Islam, for some, is a prescriptive legal system defining what one can eat, how one should dress, whom one can marry, and almost what one can think. This is the Islam promoted by fundamentalist Wahhabi and Salafi Muslims in Europe and elsewhere. However, just as in other faith traditions, Muslim scholars have developed varied positions and responses to the numerous questions and issues that have been raised and discussed over the past 1400 years in the various lands where Islam is practiced. These perspectives and resulting practices differ partly because of the diversity within the Muslim community in geography, ethnicity, culture, and age. Our next lecture will focus on a few historical examples to illustrate Islam’s complexity, diversity, and implication in European culture.
Language: English
Program
12.00 – 12.45 PM Moderated discussion
- John Tolan, Professor of History, Nantes Université
- Moderator: Sayfo Omar, Senior Researcher, Migration Research Institute, MCC
12.45 – 1.00 PM Q&A
JOHN TOLAN works on the history of religious and cultural relations between the Arab and Latin worlds in the Middle Ages and on the history of religious interaction and conflict between Jews, Christians, and Muslims. He studied at Yale (BA classics), the University of Chicago (MA & PhD hist,ory) and the Ecole des Hautes Etudes en Sciences Sociales (Habilitation à diriger des recherches: HDR). He has taught at various universities in North America, Europe, Africa, and the Middle East; he is currently a professor of History at the University of Nantes and a member of the Academia Europæa and the Reial Acadèmia de Bones Lletres de Barcelona. He has received numerous prizes and distinctions, including two major grants from the European Research Council and the Prix Diane Potier-Boès from the Académie Française (2008). He writes in English, French, and Spanish; his work has been translated into Italian, Turkish, Polish, Russian, Bosnian, Arabic, and Korean. He is the author of numerous articles and books, including Petrus Alfonsi and his Medieval Readers (1993) Saracens: Islam in the Medieval European Imagination (2002), Sons of Ishmael (2008), Saint Francis and the Sultan (2009), Faces of Muhammad: Western Perceptions of the Prophet of Islam from the Middle Ages to Today (2019), Nouvelle Histoire de l’islam, VIIe-XXIe siècles (2022), and England's Jews: Finance, Violence, and the Crown in the Thirteenth Century (2023). He is one of the four coordinators of the European Research Council program “The European Qur’an” (2019-2025).

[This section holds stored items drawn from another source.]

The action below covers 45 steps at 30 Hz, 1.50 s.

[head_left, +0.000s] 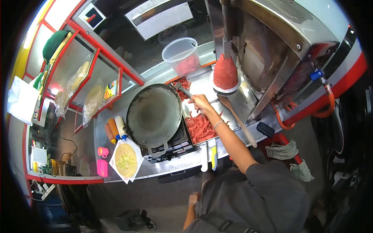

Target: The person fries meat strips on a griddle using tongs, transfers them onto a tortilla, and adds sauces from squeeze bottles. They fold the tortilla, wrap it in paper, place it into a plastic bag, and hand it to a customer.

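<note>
My right hand point(201, 102) is closed around the handle of a metal utensil point(184, 91) with a rounded end. That end reaches over shredded red meat point(183, 82) at the far left of a steel tray point(204, 86). More red meat strips point(201, 128) lie in the tray's near part, below my wrist. Just left of the utensil sits a large dark wok point(153, 113) on a black stove point(171, 149). My left hand point(193, 199) hangs low beside my body, away from the counter; its fingers are too small and dim to make out.
A red meat cone point(225, 73) stands on a vertical spit beside the steel grill point(268, 50). Nearby are a clear tub point(181, 54), wooden spatula point(239, 120) and yellow-handled knife point(214, 157). Left of the stove lie a topped flatbread point(126, 160) and sauce bottles point(113, 128).
</note>
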Each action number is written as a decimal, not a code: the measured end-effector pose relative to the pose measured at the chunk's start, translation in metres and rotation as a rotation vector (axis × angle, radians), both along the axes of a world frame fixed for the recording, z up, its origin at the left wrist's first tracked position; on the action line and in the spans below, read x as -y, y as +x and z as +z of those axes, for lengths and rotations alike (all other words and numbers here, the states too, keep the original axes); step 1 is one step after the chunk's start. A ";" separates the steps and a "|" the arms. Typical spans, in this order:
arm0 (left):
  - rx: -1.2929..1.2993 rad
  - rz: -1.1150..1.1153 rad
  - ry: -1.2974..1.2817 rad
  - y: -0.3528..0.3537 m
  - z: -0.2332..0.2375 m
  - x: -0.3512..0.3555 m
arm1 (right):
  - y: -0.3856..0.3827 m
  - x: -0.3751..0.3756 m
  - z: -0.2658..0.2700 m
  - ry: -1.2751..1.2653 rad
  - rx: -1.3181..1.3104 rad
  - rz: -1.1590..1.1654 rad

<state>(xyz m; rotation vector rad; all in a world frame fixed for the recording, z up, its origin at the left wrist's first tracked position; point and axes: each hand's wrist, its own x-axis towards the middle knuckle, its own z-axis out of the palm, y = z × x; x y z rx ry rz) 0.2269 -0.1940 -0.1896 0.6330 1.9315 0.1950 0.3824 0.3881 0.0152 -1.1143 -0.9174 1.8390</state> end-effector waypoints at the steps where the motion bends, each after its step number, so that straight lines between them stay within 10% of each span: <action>1: 0.107 0.175 -0.035 0.001 0.005 0.006 | -0.009 -0.008 0.002 -0.031 -0.013 0.009; 8: 0.136 0.570 0.073 0.007 0.035 0.049 | 0.023 0.037 0.024 0.158 0.047 -0.165; 10: 0.014 0.175 -0.097 0.006 0.053 0.049 | 0.026 0.034 -0.001 0.130 0.100 -0.192; 13: 0.003 0.160 -0.195 -0.025 -0.002 0.073 | 0.038 0.040 0.008 0.128 0.146 -0.243; 14: -0.206 -0.593 -0.104 -0.043 -0.004 0.071 | 0.039 0.041 0.016 0.180 0.182 -0.274; 16: -0.032 0.133 -0.144 -0.057 -0.013 0.065 | 0.045 0.043 0.030 0.261 0.266 -0.268; 20: 0.113 0.367 0.252 -0.094 -0.018 0.062 | 0.040 0.060 0.065 0.438 0.291 -0.331; 31: -0.045 0.286 0.710 -0.242 0.085 0.085 | -0.114 0.229 0.169 0.462 0.047 0.004; 38: -0.122 0.460 1.037 -0.351 0.175 0.025 | -0.270 0.316 0.108 0.249 0.109 0.405; 45: -0.374 0.336 1.053 -0.417 0.197 -0.068 | -0.338 0.338 0.048 0.812 0.555 0.758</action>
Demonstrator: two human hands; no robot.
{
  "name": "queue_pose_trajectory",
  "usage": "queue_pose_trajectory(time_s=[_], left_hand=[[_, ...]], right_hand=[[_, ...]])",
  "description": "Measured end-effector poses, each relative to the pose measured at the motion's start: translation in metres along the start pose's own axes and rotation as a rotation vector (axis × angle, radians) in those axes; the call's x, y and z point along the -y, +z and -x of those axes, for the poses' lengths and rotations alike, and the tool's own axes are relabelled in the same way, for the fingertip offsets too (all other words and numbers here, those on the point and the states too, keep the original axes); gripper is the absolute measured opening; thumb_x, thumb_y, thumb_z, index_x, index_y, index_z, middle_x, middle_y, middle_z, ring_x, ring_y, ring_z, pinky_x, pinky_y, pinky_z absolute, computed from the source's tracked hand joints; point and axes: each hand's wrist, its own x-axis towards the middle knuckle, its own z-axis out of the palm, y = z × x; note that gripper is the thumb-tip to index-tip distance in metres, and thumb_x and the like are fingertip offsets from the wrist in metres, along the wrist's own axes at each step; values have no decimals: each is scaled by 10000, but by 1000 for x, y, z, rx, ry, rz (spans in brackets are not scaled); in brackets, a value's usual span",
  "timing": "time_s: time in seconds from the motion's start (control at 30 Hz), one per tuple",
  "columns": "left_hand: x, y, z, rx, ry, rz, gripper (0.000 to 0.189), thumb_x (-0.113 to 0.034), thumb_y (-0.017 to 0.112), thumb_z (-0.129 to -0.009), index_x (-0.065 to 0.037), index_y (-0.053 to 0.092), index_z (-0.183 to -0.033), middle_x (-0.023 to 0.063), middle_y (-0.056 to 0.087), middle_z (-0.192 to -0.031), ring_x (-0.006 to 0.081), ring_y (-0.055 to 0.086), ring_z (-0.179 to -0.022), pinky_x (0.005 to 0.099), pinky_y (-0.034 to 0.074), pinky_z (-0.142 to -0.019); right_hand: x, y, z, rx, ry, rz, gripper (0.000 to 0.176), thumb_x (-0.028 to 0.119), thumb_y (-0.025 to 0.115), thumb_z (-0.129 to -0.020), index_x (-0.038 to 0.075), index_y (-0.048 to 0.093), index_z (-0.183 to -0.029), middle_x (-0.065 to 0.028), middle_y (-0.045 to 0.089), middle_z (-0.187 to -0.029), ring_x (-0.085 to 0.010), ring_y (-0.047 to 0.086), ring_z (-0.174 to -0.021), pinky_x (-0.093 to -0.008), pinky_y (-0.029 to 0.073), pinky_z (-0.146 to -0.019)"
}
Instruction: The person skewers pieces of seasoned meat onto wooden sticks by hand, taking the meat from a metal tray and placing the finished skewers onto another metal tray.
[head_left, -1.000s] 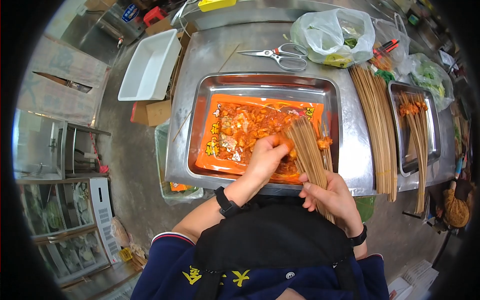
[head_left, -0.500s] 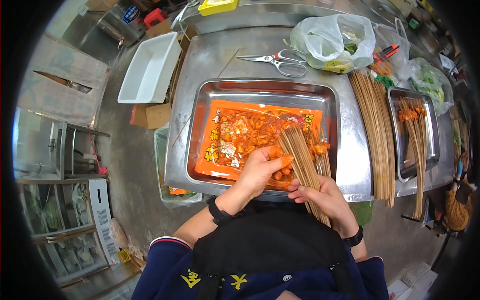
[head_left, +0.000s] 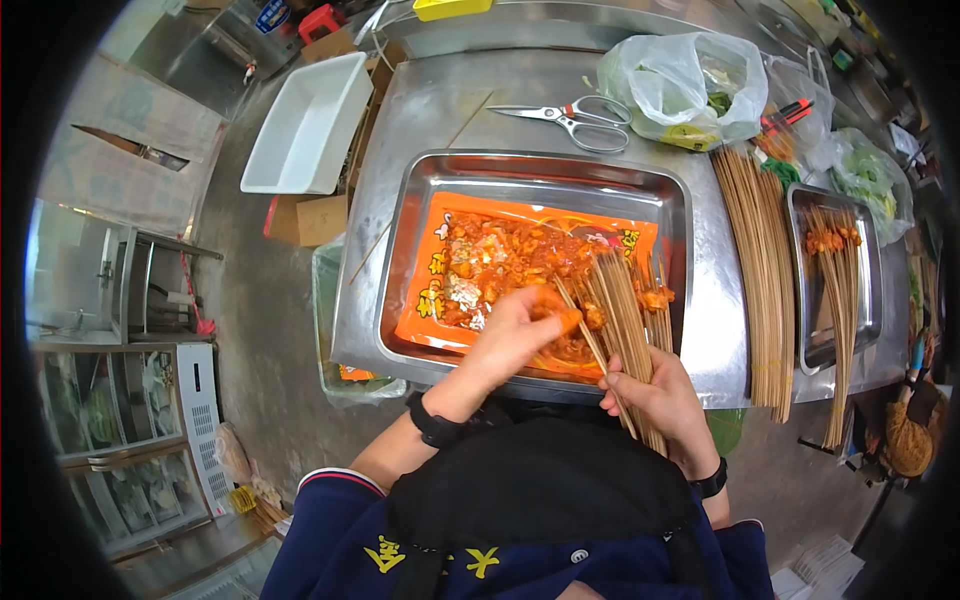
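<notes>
A bundle of wooden skewers (head_left: pixel 630 345) is gripped in my right hand (head_left: pixel 660 398), slanting up over the tray. One skewer stands slightly apart at its left side. My left hand (head_left: pixel 528 325) is closed, its fingertips orange with sauce, beside the upper part of that skewer; what it pinches is too small to tell. Beneath lies an orange packet (head_left: pixel 445 240) covered with red sauced pieces (head_left: pixel 515 255), inside a deep metal tray (head_left: pixel 560 168). Several skewers with sauced pieces (head_left: pixel 657 300) rest at the tray's right side.
Scissors (head_left: pixel 575 122) lie behind the tray, near a plastic bag of greens (head_left: pixel 685 90). Right of the tray are a long pile of bare skewers (head_left: pixel 755 290) and a smaller metal tray (head_left: pixel 872 300) with loaded skewers (head_left: pixel 835 270). A white bin (head_left: pixel 305 125) stands at the left.
One skewer has separated from the bundle towards my left hand. My left hand has moved slightly away from the bundle. The whole view has shifted a little.
</notes>
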Motion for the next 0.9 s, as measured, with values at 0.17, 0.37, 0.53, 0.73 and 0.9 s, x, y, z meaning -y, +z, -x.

OMAR SAYFO has received his first degree from the Department of Semitic Philology and Arabic Studies at the ELTE BTK and his second degree from the Department of Political Science at the ELTE TÁTK. He received his PhD from Utrecht University in 2016. He wrote his dissertation on Arab children's television, examining how the production of children's content is embedded in the structures of the media industries in Arab countries, the links between the producers and distributors of programs and the various political and religious actors, and the ways in which different political and religious messages are reflected in children's content. He has contributed to several international academic journals, and his first academic monograph was published by Edinburgh University Press in June 2021. His writings have been published in several foreign journals, including The New York Times and Foreign Policy. Since 2019, he has been a research fellow at the Avicenna Institute for Middle East Studies. As a fellow at the Migration Research Institute, he focuses on the integration of Muslim diasporas in Europe and the dynamics of Middle Eastern societies.